The Beaver State Fling (BSF) is an annual disc golf tournament held at Riverbend Disc Golf Course at Milo McIver State Park in Estacada, Oregon.

History
Originally created as part of the now defunct Oregon Series by Teresa Trueba Embree and Cris Bellinger, the Beaver State Fling was built up from its original C-Tier to a PDGA National Tour stop in 4 years.  By 2005, it was the 5th largest tournament in the world by attendance.  In 2010, spots filled up in 30 minutes and for the 2011 tournament new skill-level restrictions limited the number of professionals, while a lottery system was introduced for amateurs.
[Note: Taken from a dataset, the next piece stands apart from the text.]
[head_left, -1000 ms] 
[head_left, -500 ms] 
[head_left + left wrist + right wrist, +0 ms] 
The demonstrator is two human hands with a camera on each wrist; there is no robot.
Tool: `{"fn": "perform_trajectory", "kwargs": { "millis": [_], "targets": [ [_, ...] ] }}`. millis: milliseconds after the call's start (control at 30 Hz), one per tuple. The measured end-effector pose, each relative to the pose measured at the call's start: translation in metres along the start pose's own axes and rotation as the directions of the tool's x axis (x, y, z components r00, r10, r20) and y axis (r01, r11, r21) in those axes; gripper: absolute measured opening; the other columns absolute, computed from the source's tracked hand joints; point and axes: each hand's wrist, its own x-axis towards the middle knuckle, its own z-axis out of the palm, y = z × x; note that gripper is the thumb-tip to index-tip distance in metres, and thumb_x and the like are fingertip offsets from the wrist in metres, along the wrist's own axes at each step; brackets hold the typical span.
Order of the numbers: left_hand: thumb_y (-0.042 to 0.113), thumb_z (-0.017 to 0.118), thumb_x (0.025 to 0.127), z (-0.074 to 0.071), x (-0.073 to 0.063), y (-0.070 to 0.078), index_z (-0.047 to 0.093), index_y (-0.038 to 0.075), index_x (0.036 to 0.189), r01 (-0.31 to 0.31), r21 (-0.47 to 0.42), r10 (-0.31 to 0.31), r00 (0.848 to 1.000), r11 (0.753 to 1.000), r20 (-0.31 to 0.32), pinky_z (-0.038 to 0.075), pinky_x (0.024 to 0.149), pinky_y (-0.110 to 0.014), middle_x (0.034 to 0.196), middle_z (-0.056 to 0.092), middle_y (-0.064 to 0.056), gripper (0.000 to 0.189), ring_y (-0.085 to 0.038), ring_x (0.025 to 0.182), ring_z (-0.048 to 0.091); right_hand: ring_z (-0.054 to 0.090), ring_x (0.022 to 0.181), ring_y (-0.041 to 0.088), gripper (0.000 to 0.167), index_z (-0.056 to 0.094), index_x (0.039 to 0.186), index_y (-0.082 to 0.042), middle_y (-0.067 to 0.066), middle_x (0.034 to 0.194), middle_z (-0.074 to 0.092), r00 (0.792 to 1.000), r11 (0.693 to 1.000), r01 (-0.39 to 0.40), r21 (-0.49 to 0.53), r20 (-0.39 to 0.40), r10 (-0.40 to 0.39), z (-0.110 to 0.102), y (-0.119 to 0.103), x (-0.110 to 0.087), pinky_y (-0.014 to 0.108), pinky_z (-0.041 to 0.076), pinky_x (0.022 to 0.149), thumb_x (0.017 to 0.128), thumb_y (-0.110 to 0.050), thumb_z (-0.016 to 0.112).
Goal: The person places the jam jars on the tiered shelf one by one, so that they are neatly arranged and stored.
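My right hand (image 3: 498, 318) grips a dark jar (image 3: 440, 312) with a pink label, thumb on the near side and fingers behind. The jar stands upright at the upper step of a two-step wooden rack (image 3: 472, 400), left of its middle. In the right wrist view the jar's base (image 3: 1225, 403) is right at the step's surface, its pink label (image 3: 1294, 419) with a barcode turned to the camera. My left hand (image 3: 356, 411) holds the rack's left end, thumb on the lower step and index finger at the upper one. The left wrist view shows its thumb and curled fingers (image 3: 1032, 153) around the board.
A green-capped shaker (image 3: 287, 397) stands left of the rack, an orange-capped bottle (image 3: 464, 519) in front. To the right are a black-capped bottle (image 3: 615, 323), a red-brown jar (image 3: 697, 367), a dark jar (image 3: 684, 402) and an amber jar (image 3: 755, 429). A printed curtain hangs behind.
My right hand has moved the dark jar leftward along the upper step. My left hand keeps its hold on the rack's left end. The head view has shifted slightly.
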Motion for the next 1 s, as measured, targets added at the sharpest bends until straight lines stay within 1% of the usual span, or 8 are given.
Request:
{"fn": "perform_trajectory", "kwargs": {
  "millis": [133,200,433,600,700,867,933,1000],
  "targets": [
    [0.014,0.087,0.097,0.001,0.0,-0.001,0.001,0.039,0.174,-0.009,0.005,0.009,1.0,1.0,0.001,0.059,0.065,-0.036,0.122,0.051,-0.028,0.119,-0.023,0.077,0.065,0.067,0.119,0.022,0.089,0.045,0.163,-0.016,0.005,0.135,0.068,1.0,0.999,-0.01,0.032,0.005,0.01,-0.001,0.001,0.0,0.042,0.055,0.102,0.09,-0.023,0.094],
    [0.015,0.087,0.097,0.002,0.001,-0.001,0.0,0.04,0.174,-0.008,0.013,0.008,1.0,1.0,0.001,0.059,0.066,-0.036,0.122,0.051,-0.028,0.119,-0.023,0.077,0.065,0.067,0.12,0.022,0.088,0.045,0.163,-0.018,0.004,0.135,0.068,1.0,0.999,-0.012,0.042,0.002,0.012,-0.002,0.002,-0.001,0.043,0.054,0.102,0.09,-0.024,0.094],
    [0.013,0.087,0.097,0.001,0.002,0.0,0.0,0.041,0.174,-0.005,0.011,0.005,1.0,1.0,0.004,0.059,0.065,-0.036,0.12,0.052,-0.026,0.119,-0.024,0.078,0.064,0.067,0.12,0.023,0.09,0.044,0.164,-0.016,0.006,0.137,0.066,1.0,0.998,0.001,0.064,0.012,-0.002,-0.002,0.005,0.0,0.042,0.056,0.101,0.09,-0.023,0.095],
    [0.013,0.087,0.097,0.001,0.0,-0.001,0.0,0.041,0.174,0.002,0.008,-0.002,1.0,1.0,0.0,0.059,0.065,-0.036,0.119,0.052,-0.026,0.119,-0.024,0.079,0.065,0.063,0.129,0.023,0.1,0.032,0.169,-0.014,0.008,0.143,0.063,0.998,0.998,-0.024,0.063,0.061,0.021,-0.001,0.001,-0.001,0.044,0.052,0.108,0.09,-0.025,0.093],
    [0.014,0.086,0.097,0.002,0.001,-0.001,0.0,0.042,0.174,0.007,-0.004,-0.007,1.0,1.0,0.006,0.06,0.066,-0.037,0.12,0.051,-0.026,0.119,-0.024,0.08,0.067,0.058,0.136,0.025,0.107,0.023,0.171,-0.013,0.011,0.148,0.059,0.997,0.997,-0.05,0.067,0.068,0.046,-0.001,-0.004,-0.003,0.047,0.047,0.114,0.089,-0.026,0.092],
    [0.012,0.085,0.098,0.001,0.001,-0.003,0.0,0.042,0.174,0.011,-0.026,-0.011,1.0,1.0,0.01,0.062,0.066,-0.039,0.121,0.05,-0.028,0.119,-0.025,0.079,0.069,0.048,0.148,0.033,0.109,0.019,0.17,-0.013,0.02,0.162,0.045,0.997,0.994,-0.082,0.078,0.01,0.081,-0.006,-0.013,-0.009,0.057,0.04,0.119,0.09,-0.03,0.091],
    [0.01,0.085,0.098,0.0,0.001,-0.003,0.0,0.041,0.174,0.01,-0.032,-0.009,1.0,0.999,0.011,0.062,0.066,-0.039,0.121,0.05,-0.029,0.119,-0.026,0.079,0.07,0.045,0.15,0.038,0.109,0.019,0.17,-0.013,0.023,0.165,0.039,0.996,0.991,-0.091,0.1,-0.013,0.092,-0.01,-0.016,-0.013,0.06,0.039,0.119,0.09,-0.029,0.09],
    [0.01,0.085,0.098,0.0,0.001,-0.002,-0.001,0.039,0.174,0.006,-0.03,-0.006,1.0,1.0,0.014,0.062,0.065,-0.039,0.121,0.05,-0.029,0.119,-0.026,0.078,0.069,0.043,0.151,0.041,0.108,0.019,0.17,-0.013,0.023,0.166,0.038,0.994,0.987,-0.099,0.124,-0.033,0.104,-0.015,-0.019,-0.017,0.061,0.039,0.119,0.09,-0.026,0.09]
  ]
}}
In 2020, the BSF was cancelled due to the COVID-19 pandemic.  The 2021 BSF was cancelled as well, due to a combination of winter storm damage and uncertainty around the state of the pandemic.

FPO Champions
In 2018, Catrina Allen overcame a 3 stroke deficit in the final round to defeat the 4 time World Champion (at the time) Paige Pierce in a 1 hole playoff.

MPO Champions
During the 2015 tournament, Paul McBeth made up a 4 stroke deficit going into the final round to force a sudden death playoff with Will Schusterick.  McBeth prevailed on the third hole of the playoff to claim his second BSF title.  In 2016, Philo Brathwaite carded a 2, or an albatross, on the 850-foot par 5 6th hole of the west course.  It is one of the most famous shots in disc golf history.  In 2019, Eagle McMahon fought off Seppo Paju to become just the third MPO player to win consecutive BSF titles.